MUMBAI: Reserve Bank Governor Sanjay Malhotra on Friday said the key policy rates will remain at low levels for a long period and may go down even further.
The statement comes soon after the central bank decided to keep the repo rate unchanged at 5.25 per cent at its bi-monthly monetary policy, and kept the stance netural.
"The policy rates will continue to be at low levels for a long period of time (and) they will go down even further," Malhotra said in a post-monetary press conference.
He, however, added that the decision on rates will be taken by the Monetary Policy Committee (MPC).
Since February last year, the RBI has reduced the repo rate by 125 basis points.

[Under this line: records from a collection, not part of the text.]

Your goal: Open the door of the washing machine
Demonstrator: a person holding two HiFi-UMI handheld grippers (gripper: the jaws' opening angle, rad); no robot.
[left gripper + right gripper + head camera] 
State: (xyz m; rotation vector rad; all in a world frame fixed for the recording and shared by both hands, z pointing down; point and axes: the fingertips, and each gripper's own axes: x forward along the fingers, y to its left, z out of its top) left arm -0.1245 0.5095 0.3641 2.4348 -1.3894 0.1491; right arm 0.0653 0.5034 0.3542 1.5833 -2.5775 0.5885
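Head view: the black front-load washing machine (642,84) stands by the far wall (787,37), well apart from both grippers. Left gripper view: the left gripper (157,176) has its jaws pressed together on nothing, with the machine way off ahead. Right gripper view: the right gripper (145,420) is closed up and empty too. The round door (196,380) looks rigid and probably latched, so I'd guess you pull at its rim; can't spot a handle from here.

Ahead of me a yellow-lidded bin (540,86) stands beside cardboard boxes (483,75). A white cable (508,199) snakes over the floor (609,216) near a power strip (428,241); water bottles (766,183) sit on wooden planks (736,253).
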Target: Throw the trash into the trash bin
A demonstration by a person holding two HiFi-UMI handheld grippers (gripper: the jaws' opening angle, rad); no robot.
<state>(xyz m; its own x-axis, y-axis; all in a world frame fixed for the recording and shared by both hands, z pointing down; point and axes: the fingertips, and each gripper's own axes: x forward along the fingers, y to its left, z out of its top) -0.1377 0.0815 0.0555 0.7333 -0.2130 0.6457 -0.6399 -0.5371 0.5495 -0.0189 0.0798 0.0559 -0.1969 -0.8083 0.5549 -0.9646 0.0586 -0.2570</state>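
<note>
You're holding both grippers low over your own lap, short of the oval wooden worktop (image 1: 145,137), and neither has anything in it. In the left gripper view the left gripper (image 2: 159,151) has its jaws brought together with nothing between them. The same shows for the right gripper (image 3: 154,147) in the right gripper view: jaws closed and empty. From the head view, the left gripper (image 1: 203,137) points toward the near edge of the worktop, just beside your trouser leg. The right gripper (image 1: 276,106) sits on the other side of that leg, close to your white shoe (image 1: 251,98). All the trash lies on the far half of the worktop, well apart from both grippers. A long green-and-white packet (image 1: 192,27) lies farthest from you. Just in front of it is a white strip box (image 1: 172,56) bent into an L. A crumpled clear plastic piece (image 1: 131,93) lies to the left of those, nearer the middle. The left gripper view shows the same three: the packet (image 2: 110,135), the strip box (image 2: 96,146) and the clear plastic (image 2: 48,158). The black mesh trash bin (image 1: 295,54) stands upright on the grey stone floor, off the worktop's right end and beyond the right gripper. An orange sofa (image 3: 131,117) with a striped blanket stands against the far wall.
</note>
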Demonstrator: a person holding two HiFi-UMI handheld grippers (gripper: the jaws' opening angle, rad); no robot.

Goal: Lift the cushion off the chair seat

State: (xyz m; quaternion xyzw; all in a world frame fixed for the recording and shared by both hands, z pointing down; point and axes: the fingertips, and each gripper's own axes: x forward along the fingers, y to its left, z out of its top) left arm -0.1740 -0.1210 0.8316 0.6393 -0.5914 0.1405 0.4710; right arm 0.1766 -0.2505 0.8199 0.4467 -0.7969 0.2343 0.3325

The governor said policy transmission on the deposit side has been slower and interest rate on fixed deposits will be going down.
Replying to a question on the impact of recent trade deals signed by India, the governor said this, along with other factors, could add up to 20 basis points to the country's GDP growth.
Earlier, the RBI upwardly revised GDP forecast for the first and second quarters of the next fiscal year.
At the press conference, Deputy Governor T Rabi Sankar said the RBI will be able to manage government borrowing programme comfortably.
The government's gross borrowing has been pegged at Rs 17.2 lakh crore during the next fiscal year, while net borrowing was Rs 11.73 lakh crore.
Malhotra added that T-bills will help manage yield curve and the government would be able to raise net borrowing of Rs 11.73 lakh crore at a reasonable rate.
On the Budget announcement regarding data centres, he said it will bring in a lot of foreign investments.
To a question, Malhotra said currency in circulation has increased quite a lot in the last one year.